Another patron in line was 23-year old Marc. The office worker shared his excitement of meeting up with his friends after a long wait. 

He said: “As we progress into our twenties, our priorities shift from going clubbing every night as teenagers to excelling at our chosen career paths.

“I’m just very happy to reunite with my clubbing friends whom I have not gotten to see for the past two years. The feeling is like having butterflies in my stomach.”

 

Singapore’s nightlife hotspot finally saw some decent crowds after two years. PHOTO CREDIT: YOUTHOPIA/CALEB LAU

 

As the night turned to the wee hours of the morning, there seemed to be no sign of clubbers retreating.

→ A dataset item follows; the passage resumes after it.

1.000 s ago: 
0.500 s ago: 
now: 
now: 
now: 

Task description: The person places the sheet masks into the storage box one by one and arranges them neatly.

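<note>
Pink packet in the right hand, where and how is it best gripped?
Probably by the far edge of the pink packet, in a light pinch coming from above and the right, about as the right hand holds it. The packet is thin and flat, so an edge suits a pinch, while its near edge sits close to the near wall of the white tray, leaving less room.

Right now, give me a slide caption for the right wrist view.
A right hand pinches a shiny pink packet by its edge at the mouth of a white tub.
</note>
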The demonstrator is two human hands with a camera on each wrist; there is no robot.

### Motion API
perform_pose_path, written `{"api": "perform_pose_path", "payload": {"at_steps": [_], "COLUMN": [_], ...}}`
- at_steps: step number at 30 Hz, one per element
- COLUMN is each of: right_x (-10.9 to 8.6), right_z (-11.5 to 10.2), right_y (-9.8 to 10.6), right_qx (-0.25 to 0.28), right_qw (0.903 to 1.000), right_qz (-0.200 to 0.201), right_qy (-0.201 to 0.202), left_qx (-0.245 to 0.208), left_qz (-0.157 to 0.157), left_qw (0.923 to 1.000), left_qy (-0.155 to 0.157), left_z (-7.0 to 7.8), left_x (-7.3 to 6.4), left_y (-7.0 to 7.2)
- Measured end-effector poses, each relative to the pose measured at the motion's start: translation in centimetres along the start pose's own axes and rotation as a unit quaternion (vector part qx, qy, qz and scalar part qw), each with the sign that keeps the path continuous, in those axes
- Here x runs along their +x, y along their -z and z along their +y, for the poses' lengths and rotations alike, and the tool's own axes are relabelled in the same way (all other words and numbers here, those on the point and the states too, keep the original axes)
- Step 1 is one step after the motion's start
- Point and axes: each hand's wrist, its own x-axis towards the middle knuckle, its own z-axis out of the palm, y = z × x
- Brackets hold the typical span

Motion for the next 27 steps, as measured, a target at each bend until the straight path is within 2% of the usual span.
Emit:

The strains of music such as 2020 Billboard hit Boy With Luv could still be heard even at the taxi stand at the edge of Clarke Quay, and clubbers continued to show off their dance moves as they shimmied to the music, hopping from one club to another. 

It’s safe to say that even though the pandemic might have snuffed out the vibrancy of the nightlife scene for a while, it is ready to come back like never before, powered with a sense of euphoria from Gen Zs who have been waiting to seize this moment.